Un día, precisamente cuando me di cuenta asustado de que ya no había nada (por humillante, traumático o doloroso que fuera) que me forzara a renunciar, comprendí que todas esas certezas que tenía sobre la vida y la gente en realidad eran absurdas reglas mentales. Comprendí que la vida no tiene sentido, ninguno concreto y predefinido; tiene el que le des a tu propia vida. Comprendí que ayudar a la gente no implicaba reciprocidad, que no existe una justicia universal retributiva. Comprendí que iba a continuar el desafío ajeno a si las demás me correspondían o a la cordura del mundo, porque yo lo había decidido así y no por ninguna compulsión cósmica. Iba a intentar joder el sistema porque no quería someterme a él y porque el resto de personas debía tener la misma oportunidad que yo.

Mentiría si dijera que en mis viajes por la península no he sentido todo el calor, el apoyo y la solidaridad que no se nota cuando piensas que eres un corredor de fondo. Eso me ha reconciliado con el movimiento, pero pienso en todas aquellas que no han tenido la suerte de la repercusión mediática de sus luchas.
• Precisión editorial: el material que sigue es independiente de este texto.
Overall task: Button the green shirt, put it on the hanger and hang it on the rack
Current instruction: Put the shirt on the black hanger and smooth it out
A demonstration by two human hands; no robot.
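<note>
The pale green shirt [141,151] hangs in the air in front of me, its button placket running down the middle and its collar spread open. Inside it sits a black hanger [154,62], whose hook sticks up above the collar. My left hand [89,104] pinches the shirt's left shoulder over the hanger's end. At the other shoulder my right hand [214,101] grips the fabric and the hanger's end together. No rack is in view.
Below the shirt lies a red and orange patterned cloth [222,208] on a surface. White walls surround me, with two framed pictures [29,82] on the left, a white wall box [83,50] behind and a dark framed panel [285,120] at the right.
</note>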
La gente que curra sin ver nunca los efectos de su trabajo y que coquetean con la idea de desaparecer silenciosamente por la puerta de atrás. Creo que como movimiento estamos en deuda con ellas, y debemos buscar la manera de salir de la inactividad pero sin dejar atrás a nadie, sin aceptar ni una sola víctima por fuego amigo, ni un solo daño colateral, ni una solo compañera caída a la que no le tendamos la mano.

Hoy seguimos caminando por la orilla del Rubicón dudando si cruzarlo. Si en la otra orilla nos esperaran voces amigas, un soporte digno, nos resultaría mucho más fácil decidirnos a atravesarlo. Pero no podemos quemar los puentes a nuestras espaldas si delante no hemos construido antes nada. Lo contrario supone inmolar a toda una generación en el altar de las ideas. El capitalismo no nos puede haber absorbido tanto como para que olvidemos que ningún proyecto o doctrina, por grandes e importantes que sean, valen nada ante la más humilde y sencilla forma de vida.